WASHINGTON – Radio Free Asia (RFA) today launched a multimedia investigative web series examining the impact of China’s rapid development on the Mekong River and the communities downstream. “A River in Peril: The Mekong Under China’s Control” tells the story of Southeast Asia’s longest river, on which more than 60 million depend for their food, drinking water, and livelihoods. Relating personal accounts from people of all walks of life from six countries in addition to analysis by some the world’s foremost authorities on the Mekong, the project follows on RFA’s award-winning 2009 web series “The Mekong Diaries,” which chronicled the early stages of the major waterway’s damming.
“This is an underreported story,” said Dan Southerland, the chief editor of RFA’s six-part series of blogs and photos, as well as a forthcoming e-book on the plight of the Mekong. “I call it the slow death of a river, which has had an untold effect on the many millions who rely on the Mekong’s health and viability.”
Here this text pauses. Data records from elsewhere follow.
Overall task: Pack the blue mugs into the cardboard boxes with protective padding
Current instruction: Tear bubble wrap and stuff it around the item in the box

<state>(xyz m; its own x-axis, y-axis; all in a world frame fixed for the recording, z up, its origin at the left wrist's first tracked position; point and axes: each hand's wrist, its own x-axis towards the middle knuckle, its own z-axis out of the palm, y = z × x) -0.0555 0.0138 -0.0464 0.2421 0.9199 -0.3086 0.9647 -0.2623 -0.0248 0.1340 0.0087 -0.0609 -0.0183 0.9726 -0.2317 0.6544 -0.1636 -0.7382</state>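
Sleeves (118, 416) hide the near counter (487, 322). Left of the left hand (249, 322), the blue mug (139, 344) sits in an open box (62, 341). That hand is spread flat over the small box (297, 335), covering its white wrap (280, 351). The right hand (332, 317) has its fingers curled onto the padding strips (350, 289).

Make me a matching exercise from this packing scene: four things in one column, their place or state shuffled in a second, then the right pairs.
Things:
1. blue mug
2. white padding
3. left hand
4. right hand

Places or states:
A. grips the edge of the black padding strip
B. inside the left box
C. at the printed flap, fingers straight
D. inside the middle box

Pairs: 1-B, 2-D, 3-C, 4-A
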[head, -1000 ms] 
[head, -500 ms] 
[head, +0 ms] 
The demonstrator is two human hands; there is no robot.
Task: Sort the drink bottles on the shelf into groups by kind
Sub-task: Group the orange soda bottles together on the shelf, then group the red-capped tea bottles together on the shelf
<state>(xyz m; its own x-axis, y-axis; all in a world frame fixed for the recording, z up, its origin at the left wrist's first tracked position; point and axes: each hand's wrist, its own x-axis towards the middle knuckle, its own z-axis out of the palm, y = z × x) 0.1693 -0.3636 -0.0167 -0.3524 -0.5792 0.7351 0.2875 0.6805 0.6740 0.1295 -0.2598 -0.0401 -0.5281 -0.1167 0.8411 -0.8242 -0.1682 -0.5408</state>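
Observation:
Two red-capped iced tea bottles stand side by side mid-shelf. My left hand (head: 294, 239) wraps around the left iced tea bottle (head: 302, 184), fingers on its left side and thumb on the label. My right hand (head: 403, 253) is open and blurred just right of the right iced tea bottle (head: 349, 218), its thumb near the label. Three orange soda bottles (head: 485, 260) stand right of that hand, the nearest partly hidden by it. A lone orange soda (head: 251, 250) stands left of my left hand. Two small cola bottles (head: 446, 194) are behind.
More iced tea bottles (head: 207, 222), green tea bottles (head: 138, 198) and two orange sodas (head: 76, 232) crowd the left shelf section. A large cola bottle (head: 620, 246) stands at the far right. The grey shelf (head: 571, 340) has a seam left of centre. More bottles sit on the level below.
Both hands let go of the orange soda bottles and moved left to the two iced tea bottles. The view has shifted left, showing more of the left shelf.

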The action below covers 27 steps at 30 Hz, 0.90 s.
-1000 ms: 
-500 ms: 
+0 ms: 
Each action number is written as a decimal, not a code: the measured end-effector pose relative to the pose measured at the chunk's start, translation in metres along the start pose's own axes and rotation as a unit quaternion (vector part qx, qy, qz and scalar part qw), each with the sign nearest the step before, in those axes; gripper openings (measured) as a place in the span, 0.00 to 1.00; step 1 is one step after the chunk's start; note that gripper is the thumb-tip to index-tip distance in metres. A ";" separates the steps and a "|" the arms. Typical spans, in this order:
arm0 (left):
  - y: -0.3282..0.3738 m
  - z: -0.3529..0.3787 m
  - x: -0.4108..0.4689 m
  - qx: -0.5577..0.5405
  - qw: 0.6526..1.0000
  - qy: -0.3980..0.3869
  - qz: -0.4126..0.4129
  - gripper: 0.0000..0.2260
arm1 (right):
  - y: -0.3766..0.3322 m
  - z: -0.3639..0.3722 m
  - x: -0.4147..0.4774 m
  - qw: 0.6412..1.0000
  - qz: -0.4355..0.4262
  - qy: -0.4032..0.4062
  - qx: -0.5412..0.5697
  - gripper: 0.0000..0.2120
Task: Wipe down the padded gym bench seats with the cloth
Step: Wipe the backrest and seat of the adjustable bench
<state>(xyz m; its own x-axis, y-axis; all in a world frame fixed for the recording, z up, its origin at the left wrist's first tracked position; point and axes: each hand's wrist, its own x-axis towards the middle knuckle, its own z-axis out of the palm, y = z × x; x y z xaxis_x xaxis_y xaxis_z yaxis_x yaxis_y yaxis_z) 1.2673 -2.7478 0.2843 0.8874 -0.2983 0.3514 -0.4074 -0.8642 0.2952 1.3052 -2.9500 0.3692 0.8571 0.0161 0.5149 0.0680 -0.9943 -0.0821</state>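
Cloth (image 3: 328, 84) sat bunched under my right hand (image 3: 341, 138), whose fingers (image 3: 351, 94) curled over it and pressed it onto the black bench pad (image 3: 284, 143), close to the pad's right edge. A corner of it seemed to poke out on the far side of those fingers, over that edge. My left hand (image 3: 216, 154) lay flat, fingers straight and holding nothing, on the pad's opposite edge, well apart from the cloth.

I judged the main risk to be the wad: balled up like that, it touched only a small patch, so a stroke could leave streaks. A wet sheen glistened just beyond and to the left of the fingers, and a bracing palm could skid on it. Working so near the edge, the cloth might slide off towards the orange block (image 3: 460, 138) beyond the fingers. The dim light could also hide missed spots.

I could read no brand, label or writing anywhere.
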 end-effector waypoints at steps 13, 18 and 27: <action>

The river’s slowly developing crisis rarely gains much attention from mainstream Western media or the state-controlled press in several Southeast Asian countries. This is partly because of a lack of transparency from regional governments and developers over plans by China, Laos, and Cambodia to build more dams. RFA revisited many locations from its 2009 series in China, Myanmar, Thailand, Laos, Cambodia, and Vietnam, interviewing people who have both witnessed and endured the drastic changes since then. Among those interviewed were Laotian villagers who complain that their government tells them little about the impact of dams built in Laos.
“A River in Peril” explores these stories and more in reporting on the dire environmental, health, and commercial consequences that have been felt by numerous communities and individuals living along the river as a result of Chinese industrial development and dam building. People featured in the project’s blog series include Cambodian villagers who demonstrate against their government and block bulldozers sent in to destroy their village and make way for a new dam; a Thai teacher who organizes villagers to stand up against Chinese-backed enterprises that pollute the villagers’ drinking water; and farmers and fishermen in Vietnam’s heavily populated Mekong Delta who complain that upstream dams have blocked the sediment needed to refresh their soil and riverbanks. Offering expert commentary are Brian Eyler, Southeast Asia Director at the Stimson Center; Dr. Ian Baird of the University of Wisconsin-Madison; and Dr. Pham Tuan Phan, Chief Executive Officer of the Mekong River Commission.